朗らかな顔をしているが、周りを囲んだ部下らしき人達は少し怒っているように見える。おそらく俺が無視をしていたからだ。
「突然だが、お主はこの国、いや、世界の人々を救う勇者として召喚された者だ」
本当に突然だな。よくぞ来られたとは言うが、別に望んじゃいねえよ。
あれだろ? これ、やっぱり夢だろ。
俺はこれでも、日々を電子の世界で戦うエンジニアだ。こんな何もかもめちゃくちゃな状況、信じられない。
随分と色々な感覚がしっかりとしている夢だが、そういうことなら勇者ごっこを楽しもう。
「勇者ですか? 俺が?」
「いかにも」
「おっさんは?」
「わしも、勇者じゃ。名をシュガー・バルムクーヘン。お主と共に、魔王討伐の旅へ出ることになっておる。よろしくの!」
え、このおっさん仲間なの? 王様っぽいけどいいのか?
いずれ覚める夢。俺はなんでもいいけど……というか、今バウムクーヘンって言った?
「嘘じゃ」
嘘なのかよ。
仲良くも何でもないのに、こんな状況で分かりづらい嘘つくなよ。
「わしはこの国の王、シュガー・バルムクーヘンじゃ。そして、わしの横におるのが娘のメルトという。一緒に行くのはこの娘じゃ」
「バウムクーヘン!?」
「む。何じゃ? 何か、おかしなことでも?」
お菓子? シュガーにバウムクーヘン……。ああ、全ては繋がった。
ここまでヒントを貰えば、誰でも分かる。何か手頃なものはないかと周囲を見回す。あった。
俺はおもむろに、近くにあった黒い椅子を舐めた。
「な! 何をしておるんじゃ!?」
おっさんの慌てふためく声が聞こえてきた。どよどよと、その周囲もざわついているのが分かる。――ふん、なるほどな。
「私の国の挨拶です。その、親愛の証を示しています」
マジかよ。
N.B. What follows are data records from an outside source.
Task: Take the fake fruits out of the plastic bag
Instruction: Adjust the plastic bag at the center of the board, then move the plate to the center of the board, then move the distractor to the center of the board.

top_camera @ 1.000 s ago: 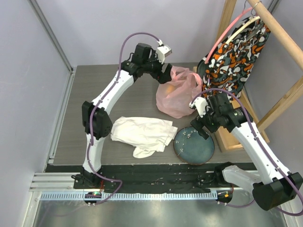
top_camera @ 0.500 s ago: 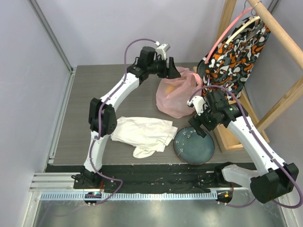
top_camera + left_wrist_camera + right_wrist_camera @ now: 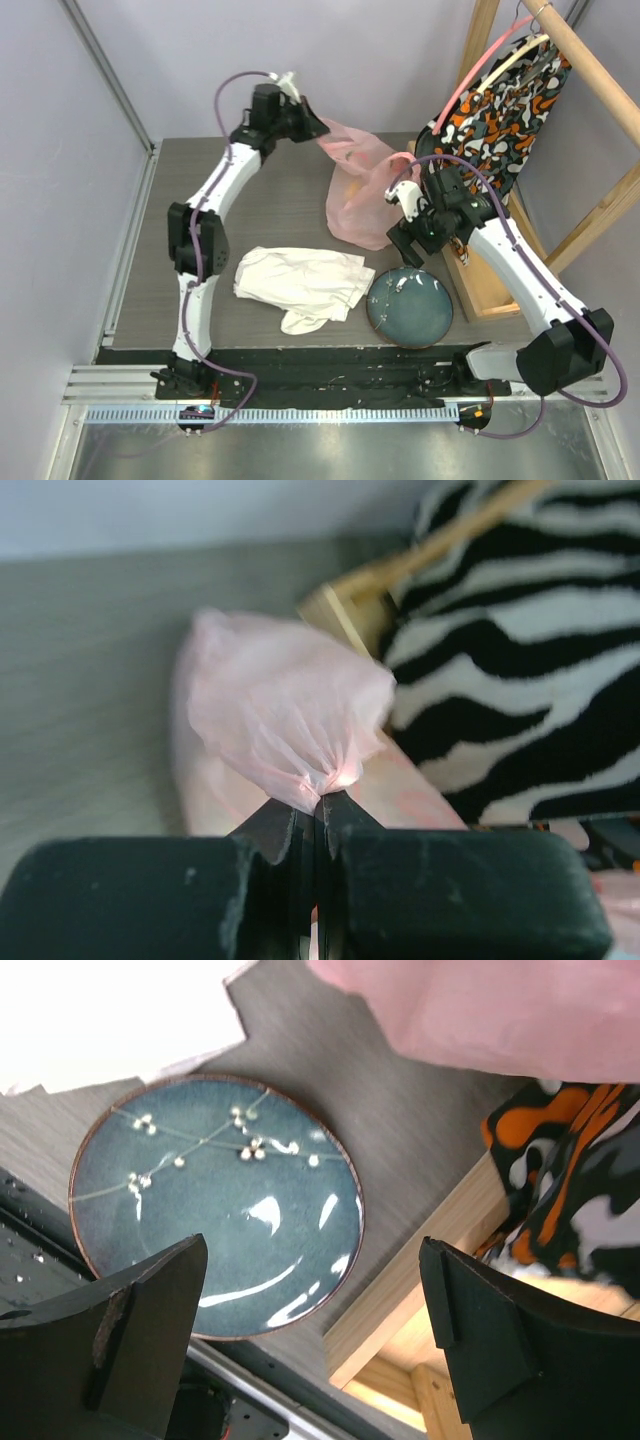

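Observation:
The pink plastic bag [image 3: 358,195] lies at the back middle of the table, its top corner stretched up and to the left. My left gripper [image 3: 316,128] is shut on that bunched corner. The left wrist view shows the pink film [image 3: 285,700] pinched between the closed fingertips of that gripper [image 3: 320,805]. My right gripper [image 3: 405,248] hangs open just right of the bag's lower side, above the plate's far edge. In the right wrist view nothing lies between its fingers [image 3: 312,1260], and the bag [image 3: 500,1010] fills the top. The fake fruits are hidden inside the bag.
A dark blue plate [image 3: 410,308] sits at the front, also seen as the plate [image 3: 200,1210] in the right wrist view. A white cloth [image 3: 300,280] lies to its left. A wooden rack [image 3: 470,275] with orange-black patterned fabric [image 3: 500,110] stands at the right.
My left gripper went from open to shut on the bag's top corner and drew it up and leftward, stretching the bag. The right gripper shifted slightly toward the bag and stayed open.

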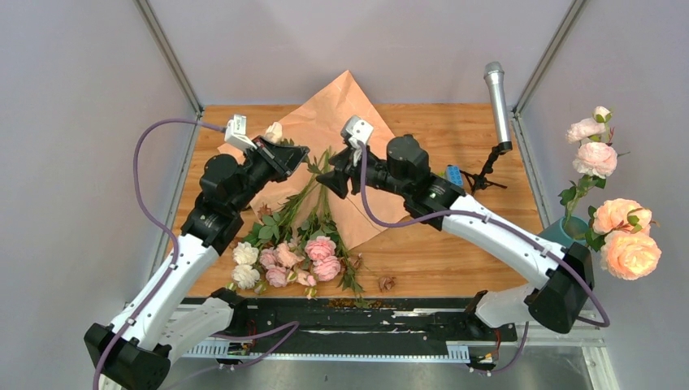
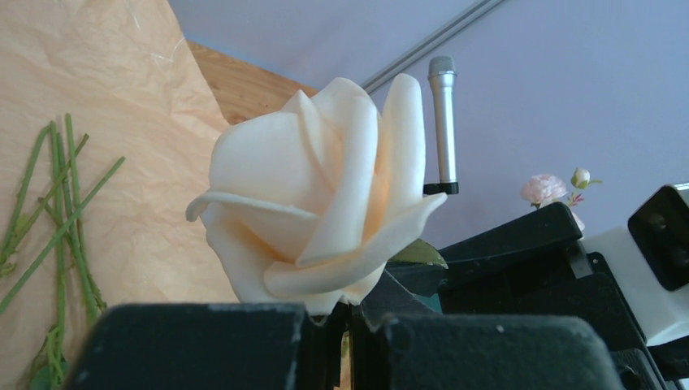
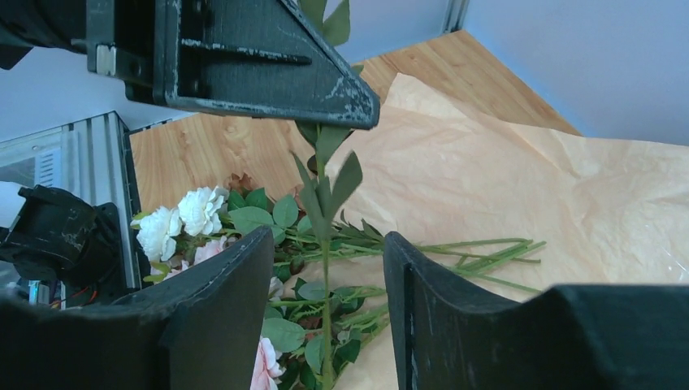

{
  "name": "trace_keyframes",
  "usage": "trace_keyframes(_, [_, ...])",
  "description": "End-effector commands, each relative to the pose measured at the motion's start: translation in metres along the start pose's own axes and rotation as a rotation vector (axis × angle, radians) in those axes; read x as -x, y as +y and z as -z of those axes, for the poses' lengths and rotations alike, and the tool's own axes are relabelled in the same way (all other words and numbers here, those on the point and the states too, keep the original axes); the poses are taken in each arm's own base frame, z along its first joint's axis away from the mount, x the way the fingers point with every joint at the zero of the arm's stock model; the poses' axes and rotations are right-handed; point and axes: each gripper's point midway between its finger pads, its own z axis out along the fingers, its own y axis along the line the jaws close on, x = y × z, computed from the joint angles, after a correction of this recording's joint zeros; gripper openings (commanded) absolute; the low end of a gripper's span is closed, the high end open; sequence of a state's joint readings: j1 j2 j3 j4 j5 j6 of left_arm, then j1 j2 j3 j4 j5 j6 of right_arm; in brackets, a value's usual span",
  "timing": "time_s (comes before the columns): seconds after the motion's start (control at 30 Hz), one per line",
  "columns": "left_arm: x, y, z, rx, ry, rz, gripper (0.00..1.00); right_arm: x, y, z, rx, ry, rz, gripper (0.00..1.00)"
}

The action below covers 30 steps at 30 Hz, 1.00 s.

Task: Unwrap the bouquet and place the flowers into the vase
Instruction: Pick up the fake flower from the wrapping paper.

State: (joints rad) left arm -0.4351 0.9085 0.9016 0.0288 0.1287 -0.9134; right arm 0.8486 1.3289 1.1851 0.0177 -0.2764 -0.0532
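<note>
The bouquet lies unwrapped: its tan kraft paper point(image 1: 341, 106) is spread flat. Pink and cream flowers point(image 1: 284, 253) rest on it, heads toward the near edge. My left gripper point(image 1: 288, 154) is shut on the stem of one cream rose point(image 2: 317, 195), just beneath the head. That stem point(image 3: 325, 244) hangs down between the fingers of my right gripper point(image 3: 325, 276), which is open and does not touch it. In the top view my right gripper point(image 1: 331, 180) faces the left one closely. A small blue vase point(image 1: 452, 175) stands behind the right arm, mostly hidden.
A silver microphone point(image 1: 497, 101) on a black stand rises at the back right. Large peach-orange roses point(image 1: 621, 236) in a teal pot stand off the table's right edge. A dried brown bit point(image 1: 386, 283) lies near the front edge. Grey walls close in three sides.
</note>
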Motion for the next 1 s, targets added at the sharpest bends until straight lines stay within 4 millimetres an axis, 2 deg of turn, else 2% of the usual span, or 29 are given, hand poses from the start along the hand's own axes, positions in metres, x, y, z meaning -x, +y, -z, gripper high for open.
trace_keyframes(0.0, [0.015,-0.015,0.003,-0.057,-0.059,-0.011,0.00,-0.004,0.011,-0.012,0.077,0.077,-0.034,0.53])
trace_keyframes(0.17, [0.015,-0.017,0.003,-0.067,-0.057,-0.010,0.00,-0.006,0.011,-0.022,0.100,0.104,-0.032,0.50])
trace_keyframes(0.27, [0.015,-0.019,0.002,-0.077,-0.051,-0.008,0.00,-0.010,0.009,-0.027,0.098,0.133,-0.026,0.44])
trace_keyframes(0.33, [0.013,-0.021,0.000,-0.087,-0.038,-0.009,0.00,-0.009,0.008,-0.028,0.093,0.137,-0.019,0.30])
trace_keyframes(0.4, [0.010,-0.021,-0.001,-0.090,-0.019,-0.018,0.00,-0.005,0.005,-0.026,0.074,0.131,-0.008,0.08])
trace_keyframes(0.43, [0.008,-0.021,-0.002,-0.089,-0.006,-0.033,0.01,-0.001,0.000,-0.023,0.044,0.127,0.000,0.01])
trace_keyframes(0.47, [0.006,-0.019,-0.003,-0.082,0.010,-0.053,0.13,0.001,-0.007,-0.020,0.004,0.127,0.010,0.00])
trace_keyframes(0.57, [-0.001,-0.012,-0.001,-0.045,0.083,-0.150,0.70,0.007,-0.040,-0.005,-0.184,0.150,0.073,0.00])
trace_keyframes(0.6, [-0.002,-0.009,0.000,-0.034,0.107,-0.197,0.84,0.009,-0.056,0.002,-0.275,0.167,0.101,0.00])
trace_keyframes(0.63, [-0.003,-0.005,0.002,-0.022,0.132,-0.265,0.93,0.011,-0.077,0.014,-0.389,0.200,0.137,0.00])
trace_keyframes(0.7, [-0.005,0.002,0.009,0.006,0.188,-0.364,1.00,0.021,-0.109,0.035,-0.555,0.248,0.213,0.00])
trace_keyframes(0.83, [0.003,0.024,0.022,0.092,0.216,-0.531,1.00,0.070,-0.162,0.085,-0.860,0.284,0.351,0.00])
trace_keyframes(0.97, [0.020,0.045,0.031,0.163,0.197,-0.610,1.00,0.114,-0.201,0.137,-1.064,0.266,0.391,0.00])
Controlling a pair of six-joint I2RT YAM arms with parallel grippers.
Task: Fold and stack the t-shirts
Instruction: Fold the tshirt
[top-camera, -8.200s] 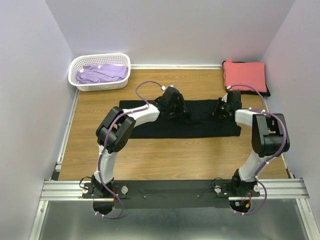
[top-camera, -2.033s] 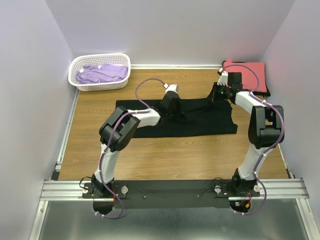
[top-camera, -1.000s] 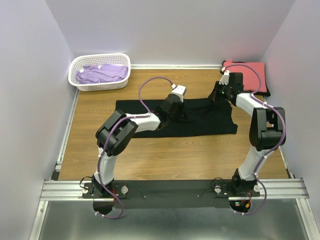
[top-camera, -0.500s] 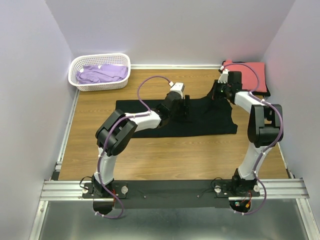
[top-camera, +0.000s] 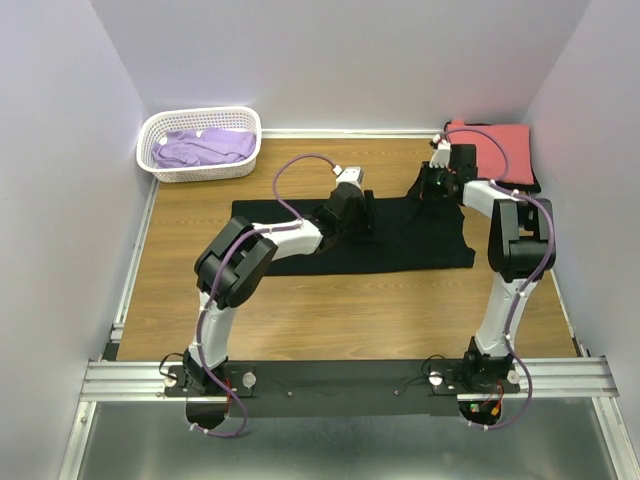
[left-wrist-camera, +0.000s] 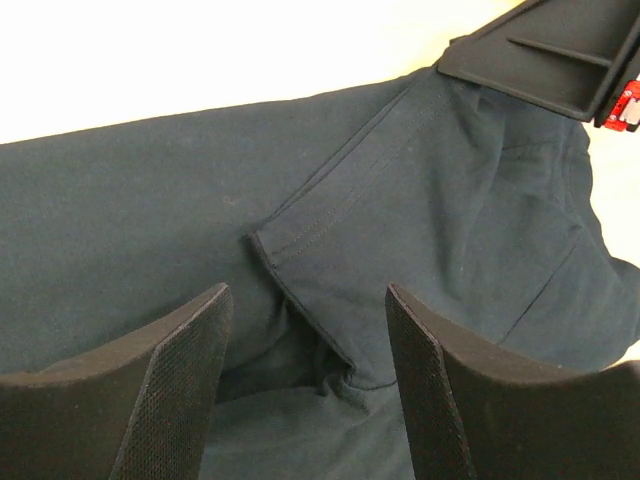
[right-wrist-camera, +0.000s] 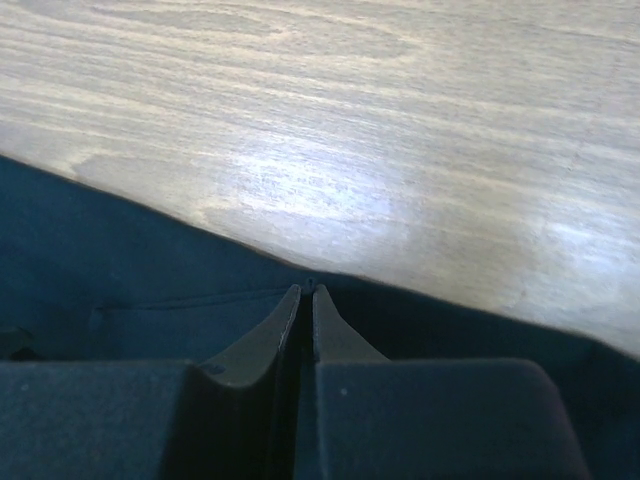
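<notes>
Three tees are showing on the table. At the far left corner, a white lattice basket is sitting by the wall and is holding the lavender tee, which is lying crumpled inside it.

Across the middle of the table, the black tee is lying spread out, its long side running left to right. My left gripper is hovering over the middle of that tee, near its far edge. Its fingers are standing well apart and are gripping nothing. Between them, a stitched sleeve hem is lying folded over the body cloth, with small creases just below it.

Further right, my right gripper is reaching to the far right part of the black tee. Its fingers are sitting almost together, with only a thin slit between them. They are nipping the tee's far hem right at the tips, and bare wood is showing beyond.

At the far right corner, the coral-red tee is lying folded, near the black tee's far right end. My right arm is hiding whether the two are touching.
</notes>
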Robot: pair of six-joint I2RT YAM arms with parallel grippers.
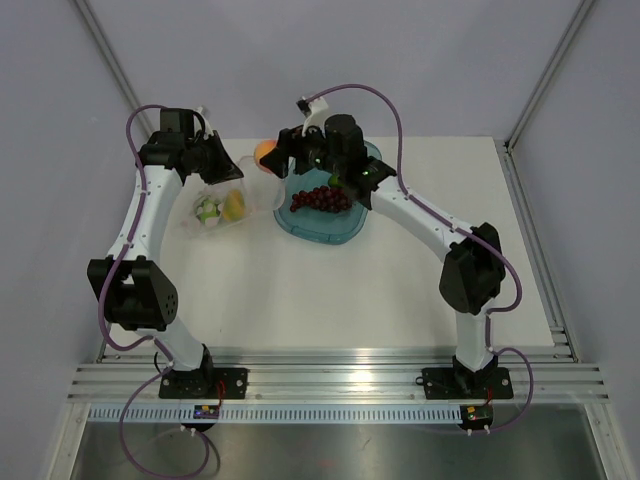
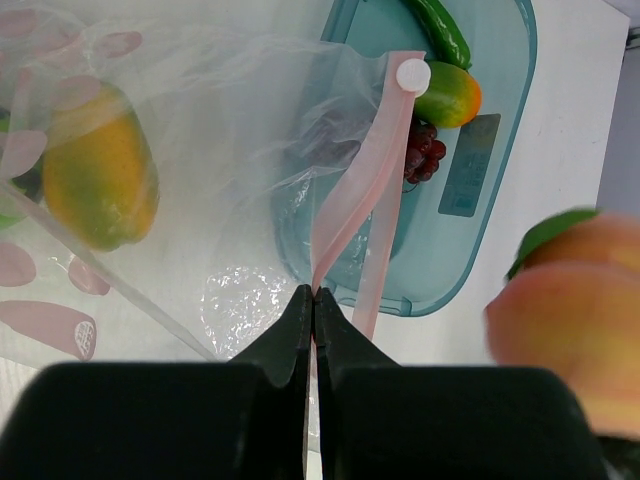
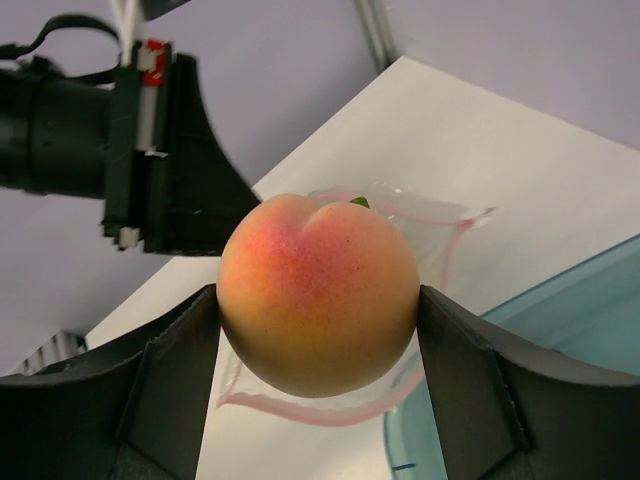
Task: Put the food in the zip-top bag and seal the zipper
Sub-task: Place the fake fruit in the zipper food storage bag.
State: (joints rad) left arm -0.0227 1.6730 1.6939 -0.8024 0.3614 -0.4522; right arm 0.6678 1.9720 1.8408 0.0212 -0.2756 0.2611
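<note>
My right gripper [image 3: 318, 305] is shut on the peach-pink round fruit [image 3: 318, 290], holding it in the air over the open mouth of the zip-top bag [image 3: 420, 215]. From above, the fruit [image 1: 265, 152] hangs at the bag's right edge. My left gripper [image 2: 313, 296] is shut on the bag's pink zipper [image 2: 372, 190], holding the mouth up. Inside the bag [image 1: 225, 205] lie an orange-green mango [image 2: 100, 180] and a green round fruit [image 1: 207, 210]. The grape bunch [image 1: 320, 200] and a second mango [image 2: 448, 95] lie on the teal tray [image 2: 485, 200].
The teal tray [image 1: 345, 232] sits just right of the bag, near the table's far side. A dark green long toy vegetable [image 2: 440, 30] also lies on it. A white slider tab [image 2: 412, 75] sits on the zipper strip. Frame posts stand at the back corners.
</note>
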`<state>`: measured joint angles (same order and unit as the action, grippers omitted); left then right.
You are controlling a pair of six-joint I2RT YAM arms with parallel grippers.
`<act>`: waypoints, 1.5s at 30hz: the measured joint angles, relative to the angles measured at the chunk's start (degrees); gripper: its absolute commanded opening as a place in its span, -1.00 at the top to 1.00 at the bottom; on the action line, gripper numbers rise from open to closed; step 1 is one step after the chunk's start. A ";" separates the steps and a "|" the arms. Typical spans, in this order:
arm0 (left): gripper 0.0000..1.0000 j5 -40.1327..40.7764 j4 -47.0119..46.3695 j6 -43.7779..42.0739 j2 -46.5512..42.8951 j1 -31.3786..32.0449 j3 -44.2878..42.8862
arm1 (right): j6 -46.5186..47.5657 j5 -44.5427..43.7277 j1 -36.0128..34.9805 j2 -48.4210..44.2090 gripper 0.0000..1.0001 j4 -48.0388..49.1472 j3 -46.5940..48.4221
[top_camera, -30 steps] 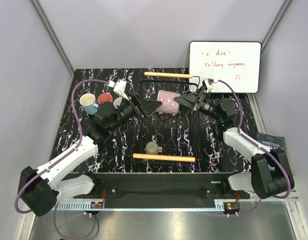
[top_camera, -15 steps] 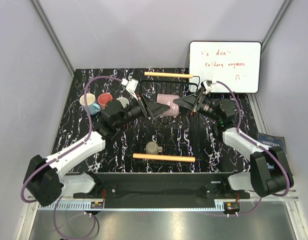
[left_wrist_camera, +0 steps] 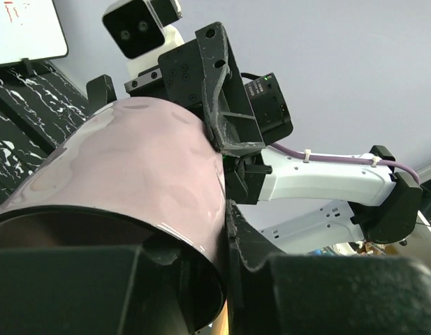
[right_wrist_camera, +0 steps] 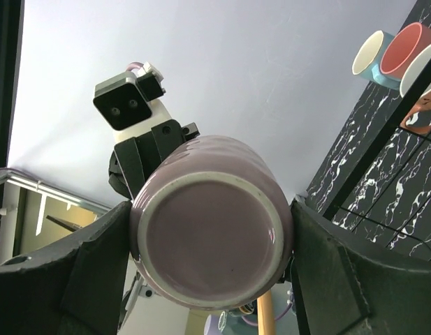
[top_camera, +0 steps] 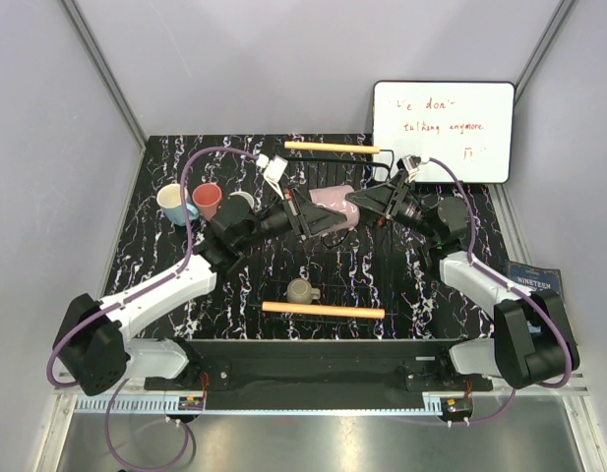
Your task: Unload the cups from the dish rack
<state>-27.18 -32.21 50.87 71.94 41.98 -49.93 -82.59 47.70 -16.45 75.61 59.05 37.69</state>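
A mauve cup point(top_camera: 333, 200) hangs on its side above the black wire dish rack point(top_camera: 323, 310), held from both ends. My left gripper point(top_camera: 316, 218) is shut on its rim, one finger point(left_wrist_camera: 253, 258) outside the wall and one inside. My right gripper point(top_camera: 359, 202) is shut on its body near the base point(right_wrist_camera: 212, 251), with fingers point(right_wrist_camera: 96, 272) pressed on both sides. An olive-grey cup point(top_camera: 302, 291) stands in the rack near the front handle. A light blue cup point(top_camera: 174, 204) and a reddish cup point(top_camera: 208, 200) stand on the table left of the rack.
A third cup point(top_camera: 243, 201) beside those two is mostly hidden by my left arm. A whiteboard point(top_camera: 443, 131) leans at the back right. A dark book point(top_camera: 534, 278) lies off the table's right edge. The rack's far wooden handle point(top_camera: 333, 147) lies behind the held cup.
My left arm swung right from the cups on the table to the mauve cup, and its jaws closed on the rim. The right gripper kept its hold and barely moved.
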 measured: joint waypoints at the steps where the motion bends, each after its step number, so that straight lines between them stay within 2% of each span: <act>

お菓子の国じゃなかったわ、ここ。
周りからは、至って冷静に振る舞っているように見えるだろうが、そんなことはない。
夢の中ではない、加えてあり得ない行動。脇と尻には汗が吹き出していた。
「そ、そうか……そうなの? まあいい。勇者として旅立ってくれるのなら、何も言うことはない。それと、細かな説明を始める前にもう一つ聞いておきたいことがある」
「何でしょう?」
「お主の、その手に持っているのは何じゃ。卵?」
そう、俺は卵を持っていた。会社からの帰り、寄ったスーパーで買ったものだ。
自転車で荒い道を通り、家に帰って確認したら割れていた。
近道なんて、しなければよかった。
「これは卵ですね。何でもない、ただの食用の」
唯一生き残った卵。反対側の手は割れた卵の黄身でベッタリと汚れていた。
だって、しょうがないだろ? そんなタイミングで呼ばれたのだから。
汚れた手を、偶然側にあった黒い椅子で拭う。
「食用の? と、とにかく! この世界の状況から話しておこうと思う」
何も言わず、頷いておく。おっさんの話は続く。
「今、この世界は危機にさらされておる」
「ふむ」
適当に相槌を挟む。おっさんの話は続く。
「ここまでが、我ら人間の置かれた状況だ」
「なるほど」
知ったかぶりをする。おっさんの話は、まだ続く。
「そんな訳で、こちらの都合に巻き込んでしまい誠に申し訳ないとは思うが、お主を召喚させてもらった」
「はい、分かりました」
さらっと流した。
先程の椅子の件が尾を引き、恥ずかしさと後悔からあまり集中できなかった。
まぁ、ゲームなんかは結構やっていた方なので、何を言われたかは大体想像できる。
「お主、聞いておったか?」
「それはもちろん!」
「本当か? 上の空だったような気もするが」
「何をおっしゃいますやら! 王様! 今日もお髭が偉そうですね!」
焦って、今度は意味が分からないことを言ってしまった。
もういい。異世界から来たということで、大抵の粗相は許されるはずだ。
「お主と会うのは、今日が初めてなのじゃが……まあいい。では、やってくれるかの?」
「委細、承知致しました」
地球ではないどこかの世界。謎の力で呼び出された俺が、勇者としてこの国を救えとか、そういう話だろ?
国を救う。出来る出来ないはともかく、そういう余生もいいかと思う。
断りなく呼び出されたことは少々不快だが、特に向こうに未練はない。
それに……俺の先はもう、閉じているのだ。
これが、悪夢の二年間の始まりだった。